HOME SHARING AND THE HOMEOWNERS POLICY

HOME SHARING AND THE HOMEOWNERS POLICY
January 29
10:35 2018

Mind the Gap

New endorsement responds to exposures created by the sharing economy

HomeAway. Airbnb.

Today you’d be hard pressed to find someone who isn’t at least vaguely familiar with one of these services. What they have in common is that they are part of the new sharing economy that appears to be here to stay—at least for the foreseeable future. In addition, they also present a host of unintended insurance gaps for those who offer driving or home rental services.

The new endorsement buttons up the exclusions nicely and doesn’t leave any room for error. However, don’t panic just yet if you have clients who are engaging in home-sharing services!

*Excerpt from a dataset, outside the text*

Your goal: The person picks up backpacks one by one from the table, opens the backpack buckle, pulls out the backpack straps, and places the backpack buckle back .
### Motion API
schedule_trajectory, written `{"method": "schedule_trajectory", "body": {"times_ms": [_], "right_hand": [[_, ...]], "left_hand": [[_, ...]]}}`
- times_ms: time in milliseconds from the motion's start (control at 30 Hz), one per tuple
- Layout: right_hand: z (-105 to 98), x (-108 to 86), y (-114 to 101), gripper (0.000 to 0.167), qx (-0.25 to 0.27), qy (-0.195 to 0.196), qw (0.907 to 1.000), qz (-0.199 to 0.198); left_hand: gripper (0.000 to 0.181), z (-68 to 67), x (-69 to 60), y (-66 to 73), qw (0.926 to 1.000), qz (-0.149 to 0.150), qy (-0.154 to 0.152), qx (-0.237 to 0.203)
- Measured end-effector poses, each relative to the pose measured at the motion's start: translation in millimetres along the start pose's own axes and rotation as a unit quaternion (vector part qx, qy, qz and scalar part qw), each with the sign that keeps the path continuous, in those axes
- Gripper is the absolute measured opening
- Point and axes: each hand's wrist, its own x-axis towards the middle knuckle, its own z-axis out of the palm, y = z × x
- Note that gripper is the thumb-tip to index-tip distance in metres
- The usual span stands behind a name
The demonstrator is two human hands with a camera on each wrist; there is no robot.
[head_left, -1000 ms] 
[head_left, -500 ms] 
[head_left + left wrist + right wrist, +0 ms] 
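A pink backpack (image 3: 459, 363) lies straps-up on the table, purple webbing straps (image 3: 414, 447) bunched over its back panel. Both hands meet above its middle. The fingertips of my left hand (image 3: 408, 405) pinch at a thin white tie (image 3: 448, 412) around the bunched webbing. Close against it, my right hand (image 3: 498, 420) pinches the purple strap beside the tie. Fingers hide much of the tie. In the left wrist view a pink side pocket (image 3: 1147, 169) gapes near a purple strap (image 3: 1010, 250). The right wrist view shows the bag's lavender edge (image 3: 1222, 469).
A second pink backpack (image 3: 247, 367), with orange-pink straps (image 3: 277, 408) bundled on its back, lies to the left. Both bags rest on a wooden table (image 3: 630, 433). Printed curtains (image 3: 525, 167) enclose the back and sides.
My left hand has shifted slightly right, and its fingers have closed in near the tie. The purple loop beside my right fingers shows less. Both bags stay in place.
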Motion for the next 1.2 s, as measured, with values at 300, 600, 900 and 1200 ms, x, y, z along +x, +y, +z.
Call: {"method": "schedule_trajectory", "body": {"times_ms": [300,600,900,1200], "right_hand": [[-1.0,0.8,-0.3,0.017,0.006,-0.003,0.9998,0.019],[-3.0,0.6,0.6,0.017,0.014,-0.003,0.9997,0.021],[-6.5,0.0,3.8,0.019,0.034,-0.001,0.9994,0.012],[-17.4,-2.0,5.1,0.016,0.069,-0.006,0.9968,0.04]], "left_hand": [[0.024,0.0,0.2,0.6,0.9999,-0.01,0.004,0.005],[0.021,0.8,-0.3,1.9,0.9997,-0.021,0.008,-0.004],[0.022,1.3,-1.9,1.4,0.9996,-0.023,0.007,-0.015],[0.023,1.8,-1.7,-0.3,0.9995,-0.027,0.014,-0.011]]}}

Previously we examined insurance considerations and gaps in transportation networks; this month we’ll take a look at home sharing and some of the potential insurance pitfalls associated with this activity.

Deidra L. Gunderman, AINS, AIS, API, CIIP, CISR, a personal lines underwriter with Central Mutual Insurance Companies, summarizes the home-sharing issue this way: “Home sharing is not currently contemplated under the homeowners policy. There are gaps in coverage as a result. ISO has filed an amendatory endorsement to the homeowners policy specifically defining home sharing as a ‘business’. Therefore, under the unendorsed homeowners policy, this exposure is excluded.”

Gunderman is referring to the Home-Sharing Host Activities Amendatory Endorsement (HO 06 53 02 17) that is used in conjunction with HO 00 03 policies. Although not all insurers use this endorsement, you can expect most companies to end up using it (or a variation of it) in the very near future.

This endorsement expands on several home-based business issues that were explored in the first Mind the Gap column by:

  • Amending the definition of “business” in the homeowners policy
  • Clarifying coverage (including Coverage D)
  • Amending the Perils Insured Against section
  • Amending/clarifying exclusions.

The endorsement also adds several new definitions to the policy:

  • Home-sharing host activities. This refers to renting out the residence premises along with any other related property or services made available during the rental period.
  • Home-sharing network platform. This is a website, application, or digital network that facilitates the rental of a dwelling for money, a mutual exchange of services, or other compensation.
  • Home-sharing occupant. This is a person who has entered into an agreement with the insured to stay at the insured’s home.

Why it matters

As Gunderman notes, any homeowners policy that contains this amendatory endorsement (or a comparable coverage form) will have significant gaps in coverage unless an endorsement is added to the policy.

For example, let’s assume you have a client who decides to rent out their house via a home-sharing service. What happens if there is property damage to the contents of a person who rents the house? What happens if this person vandalizes the house? What happens if a tree falls on the house while it is being rented out, the occupant is injured, and your client ends up losing out on future rentals while the house is under repair?

If the policy is endorsed with HO 06 53, most of these claims would be denied! Let’s explore why.

Using the first example, the personal property of someone who rents the house is specifically excluded under a newly defined exclusion in the HO 06 53. Specifically, the endorsement modifies the exclusion language found in the Property Not Covered section of Coverage C—Personal Property:

We do not cover:

  1. Property of:

(1) A “home-sharing occupant”;

(2) Any other person occupying the “residence premises” as a result of any “home-sharing host activities”

Moving on, if the “home-sharing occupant” vandalizes the home, a clearly defined exclusion in the HO 06 53, addresses damage in Coverage A:

(4) Vandalism and malicious mischief, and any ensuing loss caused by any intentional and wrongful act committed in the course of the vandalism or malicious mischief, if:

(a) The loss arises out of or results from “home-sharing host activities”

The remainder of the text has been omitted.